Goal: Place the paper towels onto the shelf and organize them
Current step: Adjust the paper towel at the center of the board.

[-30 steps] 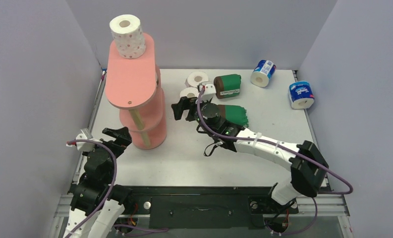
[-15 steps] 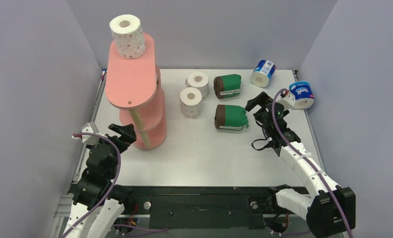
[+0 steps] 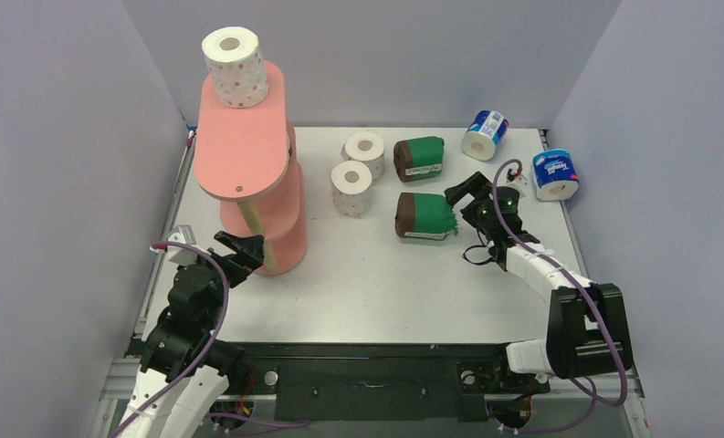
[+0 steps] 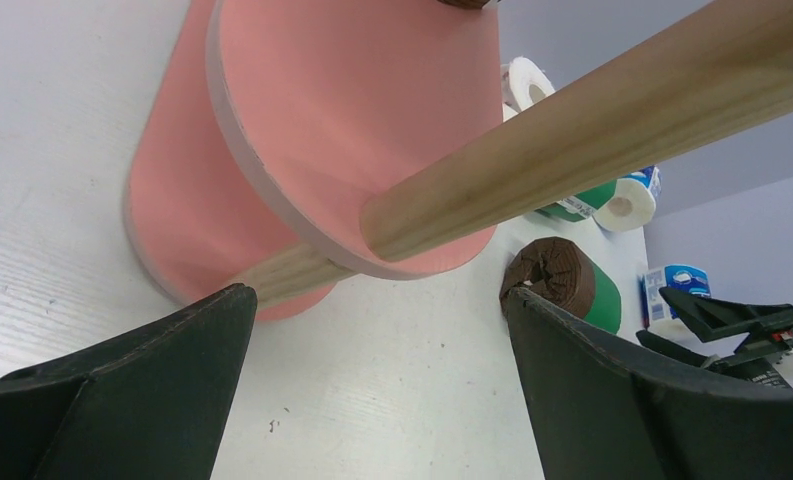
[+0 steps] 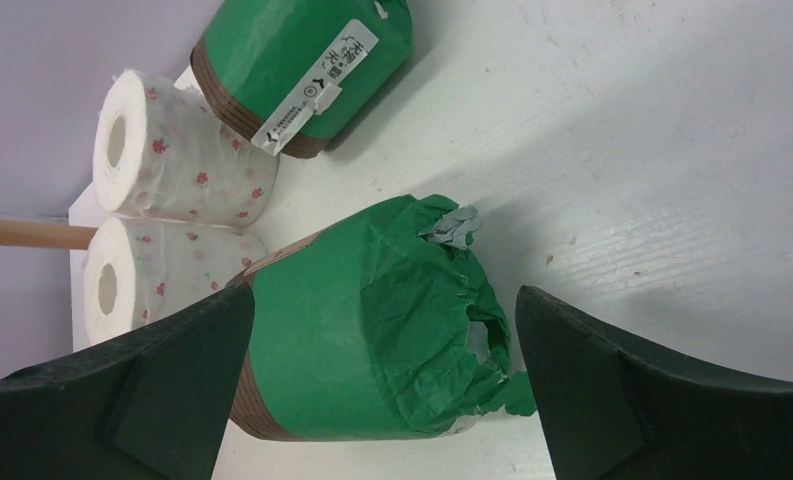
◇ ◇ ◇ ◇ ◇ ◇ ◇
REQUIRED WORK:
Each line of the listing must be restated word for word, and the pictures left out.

PROBLEM SOLUTION:
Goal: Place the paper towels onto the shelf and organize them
Current step: Adjust the paper towel at the center of the board.

[-30 steps] 
[-15 steps] 
[+0 steps] 
[+0 steps] 
[+0 steps] 

What has been written here completes the answer.